Work to be completed: Pick every line out of the entries below that has the string "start", and copy it.

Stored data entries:
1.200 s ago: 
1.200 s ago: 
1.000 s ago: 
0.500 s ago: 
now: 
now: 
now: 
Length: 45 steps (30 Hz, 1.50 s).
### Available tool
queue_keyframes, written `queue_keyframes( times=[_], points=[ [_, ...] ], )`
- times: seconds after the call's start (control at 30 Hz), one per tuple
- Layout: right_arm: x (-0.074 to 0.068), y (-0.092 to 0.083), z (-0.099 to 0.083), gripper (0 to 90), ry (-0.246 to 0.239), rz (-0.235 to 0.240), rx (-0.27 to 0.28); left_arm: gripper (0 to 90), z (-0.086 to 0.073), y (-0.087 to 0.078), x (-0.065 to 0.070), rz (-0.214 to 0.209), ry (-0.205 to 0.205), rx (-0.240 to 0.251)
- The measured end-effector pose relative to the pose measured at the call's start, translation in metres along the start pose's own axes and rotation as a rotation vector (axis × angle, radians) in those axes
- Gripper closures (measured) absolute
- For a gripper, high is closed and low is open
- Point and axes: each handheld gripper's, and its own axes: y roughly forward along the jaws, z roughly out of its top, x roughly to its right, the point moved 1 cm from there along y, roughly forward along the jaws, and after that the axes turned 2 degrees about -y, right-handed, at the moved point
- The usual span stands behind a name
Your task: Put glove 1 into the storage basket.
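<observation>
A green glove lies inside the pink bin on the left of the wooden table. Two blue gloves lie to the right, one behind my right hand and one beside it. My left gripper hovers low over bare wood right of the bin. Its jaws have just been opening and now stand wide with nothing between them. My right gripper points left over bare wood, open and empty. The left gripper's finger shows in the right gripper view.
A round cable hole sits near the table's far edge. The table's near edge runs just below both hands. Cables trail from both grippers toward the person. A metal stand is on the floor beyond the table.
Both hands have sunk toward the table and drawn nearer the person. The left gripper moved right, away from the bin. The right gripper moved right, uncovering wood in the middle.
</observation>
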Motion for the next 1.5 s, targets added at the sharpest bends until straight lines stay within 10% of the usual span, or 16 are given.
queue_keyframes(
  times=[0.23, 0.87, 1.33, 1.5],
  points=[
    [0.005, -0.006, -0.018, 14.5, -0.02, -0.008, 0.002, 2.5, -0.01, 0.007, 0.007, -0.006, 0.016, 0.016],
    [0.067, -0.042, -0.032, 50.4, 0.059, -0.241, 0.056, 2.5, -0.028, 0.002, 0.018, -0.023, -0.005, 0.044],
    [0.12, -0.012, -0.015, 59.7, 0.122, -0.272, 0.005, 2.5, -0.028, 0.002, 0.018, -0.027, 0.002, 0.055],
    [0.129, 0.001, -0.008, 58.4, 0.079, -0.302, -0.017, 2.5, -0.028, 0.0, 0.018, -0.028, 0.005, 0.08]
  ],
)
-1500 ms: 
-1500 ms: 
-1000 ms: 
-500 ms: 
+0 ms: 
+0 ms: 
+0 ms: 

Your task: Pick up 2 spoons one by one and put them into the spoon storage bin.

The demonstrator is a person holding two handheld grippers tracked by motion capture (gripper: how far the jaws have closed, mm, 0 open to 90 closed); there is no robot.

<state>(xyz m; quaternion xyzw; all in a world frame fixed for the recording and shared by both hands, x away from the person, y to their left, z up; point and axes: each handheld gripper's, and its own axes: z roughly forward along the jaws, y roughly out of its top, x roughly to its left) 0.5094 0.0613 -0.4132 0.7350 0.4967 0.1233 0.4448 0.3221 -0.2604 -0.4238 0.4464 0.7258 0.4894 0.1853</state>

Answer to the exercise:
- times: seconds after the call's start (control at 30 Hz), one per tuple
- The measured end-effector pose relative to the pose measured at the call's start, translation in metres along the start pose's own axes and rotation as a rotation vector (axis × angle, radians) in those axes

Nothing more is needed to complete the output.